Though others aren’t so sure of that plan, and remain sceptical. TEPCO’s news comes in spite of significant, continued international opposition to discharging the wastewater — particularly from Japan’s neighbouring countries like South Korea, China, and Pacific island nations. There’s also been local protest from fishing groups, who have already suffered losses amid prohibitions against seafood caught in the region. Adding to the pile of critiques and concerns, some scientists have expressed fears and uncertainty about the potential for long-term marine health impacts. The U.S. National Association of Marine Laboratories, for instance, formally announced its opposition to the ocean dumping scheme in December 2022.

Yet TEPCO maintains that releasing the wastewater is a necessity. The company has said it’s set to run out of storage space for the radioactive water early next year. Critics have suggested the plant operator could simply acquire more space and build more storage capacity. But TEPCO and the Japanese government contend that the more water is held in storage and the longer it is kept, the higher the risk of large-scale leaks or spills — another earthquake or tsunami is a perennial concern. The International Atomic Energy Agency has also supported the country’s wastewater dumping proposal.

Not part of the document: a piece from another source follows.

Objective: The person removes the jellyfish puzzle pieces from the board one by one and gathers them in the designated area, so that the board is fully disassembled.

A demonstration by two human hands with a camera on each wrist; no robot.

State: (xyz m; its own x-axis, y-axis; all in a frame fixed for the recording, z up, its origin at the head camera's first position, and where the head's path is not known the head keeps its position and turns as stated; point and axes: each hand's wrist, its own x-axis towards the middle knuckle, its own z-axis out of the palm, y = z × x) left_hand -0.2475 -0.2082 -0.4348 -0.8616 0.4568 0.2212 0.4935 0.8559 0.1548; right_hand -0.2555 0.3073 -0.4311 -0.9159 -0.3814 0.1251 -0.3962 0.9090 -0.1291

In March 2011, a 9.0 earthquake — Japan’s strongest in recorded history — triggered a massive tsunami that killed more than 18,000 people and decimated the cooling system at Fukushima Daiichi nuclear plant on the country’s eastern coast. The quake, tsunami, and resulting damage ultimately lead to the meltdown of three of Fukushima’s reactors.

To cool the ruined reactors and prevent an even more calamitous outcome, plant operators immediately began pumping seawater over the overheated fuel cores. That process continues, to this day. Ongoing cooling efforts produce an additional ~170 tons of contaminated wastewater every 24 hours. More than 1.25 million tons of radioactive water have already piled up. International consensus or not, all of that water has to go somewhere.